In this way, the rule trusts, if the dispute is settled in an alternative way, the parties involved would be spared the whole judicial procedure and the proceedings and the burden on the courts would be reduced. That is why many people, particularly mediators, are jumping at the chance. This is not my case. As a lawyer, negotiator and mediator, I believe that the way it is worded does mediation a disservice. I do not know if it will be the final straw that was needed to relegate it to the forgotten drawer where many want to see it, but it will undoubtedly contribute to this.

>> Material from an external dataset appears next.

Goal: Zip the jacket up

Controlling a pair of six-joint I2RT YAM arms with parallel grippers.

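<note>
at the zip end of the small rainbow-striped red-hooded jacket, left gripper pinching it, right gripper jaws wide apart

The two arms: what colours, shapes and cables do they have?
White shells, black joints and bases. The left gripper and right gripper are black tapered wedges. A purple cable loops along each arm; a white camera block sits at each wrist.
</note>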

In the Project, all these methods are put on an equal footing. Any of them will be valid to meet the procedural requirement: if the parties have negotiated or if their lawyers have done so, it will be sufficient. In other words, more or less the same as now, except that it will have to be justified when filing the claim (“negotiation activity documented”). But no, it does not make mediation compulsory, as some former minister for Justice has hastened to write.

And the curious thing is that I do not remember a single case (more than 25 years as a lawyer) in which, before a lawsuit was filed, there was not at least one attempt, even if it was a simple letter, in which the possibility of reaching an agreement was opened. Discussions, conversations, negotiations between lawyers have always taken place and for that there was no need for a rule of procedural efficiency.

If the rule also provides for the possibility of mediation, that’s fine. As in fact it exists now and few use it. Only now, mediation is going to be diluted among a set of other equally valid methods. It is thus placed on the same level as the rest, although perhaps as the least recommendable, given that it is less well known than negotiation and because, of all the methods envisaged, it is the only one that has a specific law that should be referred to and respected. It will be the most formal (mediator, sessions, minutes) and therefore the least desirable.

All in all, I would like to hear other arguments. In the meantime, does anyone really think that, since there are different methods, parties who want to fight in court are going to choose mediation that has not worked? Is anyone really going to try to mediate if “negotiating” (as has been done for centuries) will meet the requirement? Does anyone really think that the way the draft is written, it is going to relieve the courts?

In my opinion, either it will be much more concrete and go back to the idea of the mitigated mandatory nature of the previous draft, or we will have simply added one more formal requirement (yet another!) that will logically delay and make the whole procedure more expensive.